The Bay of Fundy in eastern Canada is renowned for its high tides, which are among the world’s largest; and for this reason, the Bay of Fundy (BoF) has long been recognized as one of the world’s premier locations for deployment of tidal power generation systems. The large tides are a result of the near-resonant response of the BoF-GoM system to the M2 tidal forcing. The tidal barrage at Annapolis Royal has been operating successfully since 1984; however, because of hydrodynamic and environmental impacts upstream of this barrage, this type of tidal power development remains highly controversial. Tidal power lagoons are an alternative approach to tidal power conversion that attempts to achieve high efficiency while avoiding some of the environmental problems associated with tidal barrages. A typical tidal power lagoon consists of a large impoundment structure (a rubble-mound dyke or caisson) and a power-house containing sluices and conventional low-head hydroelectric generating equipment, situated a mile or more offshore in an area with shallow depths and high tides. While tidal power lagoons are believed to be technically feasible and efficient, their potential effects on the hydrodynamics of the BoF-GoM tidal system has not been investigated previously and remains unknown. The main objective of the study described in this report was to discover and assess the scale and character of the changes in tidal hydrodynamics that would be caused by tidal power lagoons operating in the upper part of the Bay.

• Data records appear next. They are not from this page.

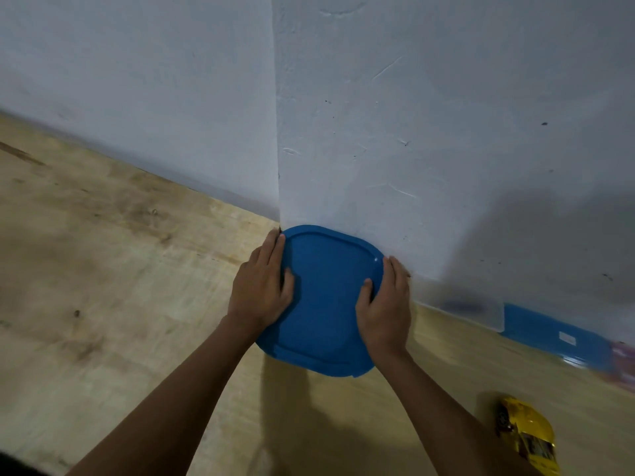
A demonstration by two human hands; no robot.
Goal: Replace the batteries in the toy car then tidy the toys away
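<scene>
A blue container lid (326, 304), square with rounded corners, sits against the white wall at its outer corner, on the wooden surface. My left hand (263, 286) grips the lid's left edge, thumb on top and fingers along the rim. My right hand (386, 304) grips the right edge the same way. What lies under the lid is hidden. A yellow toy car (527, 436) lies on the wood at the lower right, apart from both hands.
White wall (412, 132) rises just behind the lid and juts out at a corner. A clear box with a blue lid (549, 329) stands blurred along the wall at the right. Bare wooden surface (103, 269) stretches to the left.
</scene>
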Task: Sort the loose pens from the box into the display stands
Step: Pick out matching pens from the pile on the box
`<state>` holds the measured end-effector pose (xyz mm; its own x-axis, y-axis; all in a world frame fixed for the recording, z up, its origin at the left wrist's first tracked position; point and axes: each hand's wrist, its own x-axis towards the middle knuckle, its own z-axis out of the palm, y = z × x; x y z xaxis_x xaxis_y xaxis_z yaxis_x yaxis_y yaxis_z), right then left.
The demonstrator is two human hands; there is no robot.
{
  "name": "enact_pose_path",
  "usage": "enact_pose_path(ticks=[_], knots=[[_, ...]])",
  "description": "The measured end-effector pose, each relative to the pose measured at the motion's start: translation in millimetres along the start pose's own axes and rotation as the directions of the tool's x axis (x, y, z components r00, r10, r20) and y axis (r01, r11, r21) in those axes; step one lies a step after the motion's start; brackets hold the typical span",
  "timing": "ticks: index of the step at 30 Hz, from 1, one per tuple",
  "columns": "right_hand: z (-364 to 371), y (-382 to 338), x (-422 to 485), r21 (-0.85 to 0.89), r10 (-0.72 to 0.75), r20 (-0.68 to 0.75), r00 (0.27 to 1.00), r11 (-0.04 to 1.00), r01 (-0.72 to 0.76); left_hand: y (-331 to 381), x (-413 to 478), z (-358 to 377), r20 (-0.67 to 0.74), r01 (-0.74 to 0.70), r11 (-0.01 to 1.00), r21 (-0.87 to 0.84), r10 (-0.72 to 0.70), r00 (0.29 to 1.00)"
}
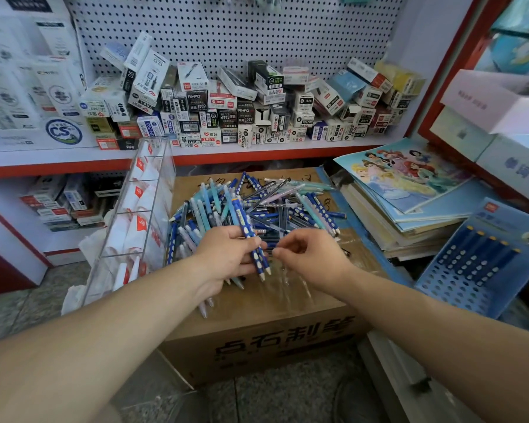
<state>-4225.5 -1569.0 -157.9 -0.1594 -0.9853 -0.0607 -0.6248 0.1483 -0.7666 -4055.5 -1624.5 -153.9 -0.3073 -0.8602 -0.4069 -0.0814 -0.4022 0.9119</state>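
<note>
the loose pens (pixel 257 206) lie in a tangled heap on top of the cardboard box (pixel 257 334), pointing every way. the left hand (pixel 223 254) has its fingers (pixel 242 239) curled around a small bundle of dotted blue pens (pixel 252 239), whose long axis runs from up and away, near the heap, down towards the person, with the pale tips lowest. the right hand (pixel 312 254) sits just beside the bundle on its right, thumb and forefinger pinched together on what looks like a dark pen (pixel 271 246) lying crosswise between the two hands; it is small and partly hidden, so that is a judgement. the blue display stand (pixel 452 288), with a row of matching dotted pens already stood in its holes, lies well apart to the right, nearer the right hand than the left. a clear acrylic stand (pixel 126 227) leans against the box on the left. i judge the gathering step is in hand; carrying the bundle across to the right would need the pens turned upright first.
</note>
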Motion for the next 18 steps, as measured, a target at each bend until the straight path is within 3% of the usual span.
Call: enact_pose_path(ticks=[4, 8, 11, 14, 18], knots=[[-20.2, 17.4, 29.2, -0.321, -0.004, -0.137, 0.991, 0.946, -0.041, -2.8, 1.1, -5.4, -0.025, -0.017, 0.998, 0.056, 0.018, 1.0], [-31.4, 26.5, 54.7, -0.422, -0.029, -0.2, 0.979, 0.905, -0.059, -3.2, 0.4, -4.4, -0.006, -0.03, 0.996, 0.087, 0.031, 1.0], [-36.7, 31.7, 69.5, -0.445, -0.031, -0.273, 0.962, 0.89, -0.098, -2.1, 1.1, -2.6, 0.003, -0.038, 0.995, 0.089, 0.038, 0.999], [-49.3, 39.2, 78.2, -0.344, 0.091, -0.365, 0.927, 0.912, -0.225, -0.7, 1.5, -1.0, 0.005, -0.05, 0.996, 0.079, 0.05, 0.999], [-52.7, 51.0, 82.4, -0.261, 0.261, -0.305, 0.916, 0.902, -0.344, -0.4, 3.9, 2.5, 0.015, -0.046, 0.996, 0.079, 0.045, 0.999]])
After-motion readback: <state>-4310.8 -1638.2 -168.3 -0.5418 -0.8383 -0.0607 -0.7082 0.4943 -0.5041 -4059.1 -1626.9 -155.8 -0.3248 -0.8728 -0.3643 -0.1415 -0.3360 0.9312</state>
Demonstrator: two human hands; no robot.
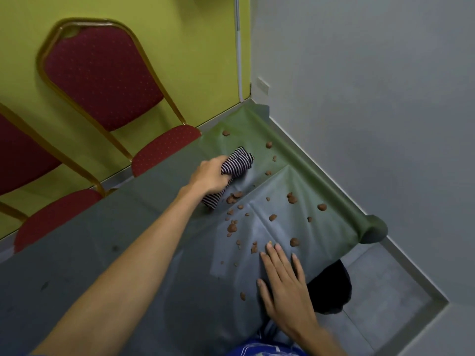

A detailed two-dimensional hydrodynamic model, based on the TELEMAC modelling system, has been developed to simulate tidal flows in the Bay of Fundy and Gulf of Maine. The model has been well calibrated and validated against water level and velocity data. Twenty different versions of the model have been developed to simulate existing conditions and nineteen hypothetical scenarios with one or more tidal power lagoons operating in the upper Bay. Methods were developed to simulate, numerically, the flows through low-head turbines and sluices, and the storage and release of water from a lagoon impoundment. Tidal power lagoons, varying in size from 12 km2 up to 58 km2, have been simulated at six prospective sites, three sites in Minas Basin and three in Chignecto Bay. In one scenario, the effect of six lagoons working together, one at each site, was investigated. The changes in tidal hydrodynamics throughout the BoF and GoM due to the presence and operation of one or more tidal lagoons have been estimated by differencing results from simulations with lagoons and an equivalent simulation of existing conditions without lagoons. The sensitivities to changes in lagoon location, lagoon size, lagoon type, the number of lagoons and their location have all been investigated. Moreover, relationships that describe the trade-off between power generation from lagoons and the magnitude of the resulting hydrodynamic change have been developed for several major communities around the BoF and GoM.
The methods employed in the study and the results of these simulations are presented and discussed in this report. These results will help inform current and future policies concerning the development of the vast tidal energy resources in the Bay of Fundy.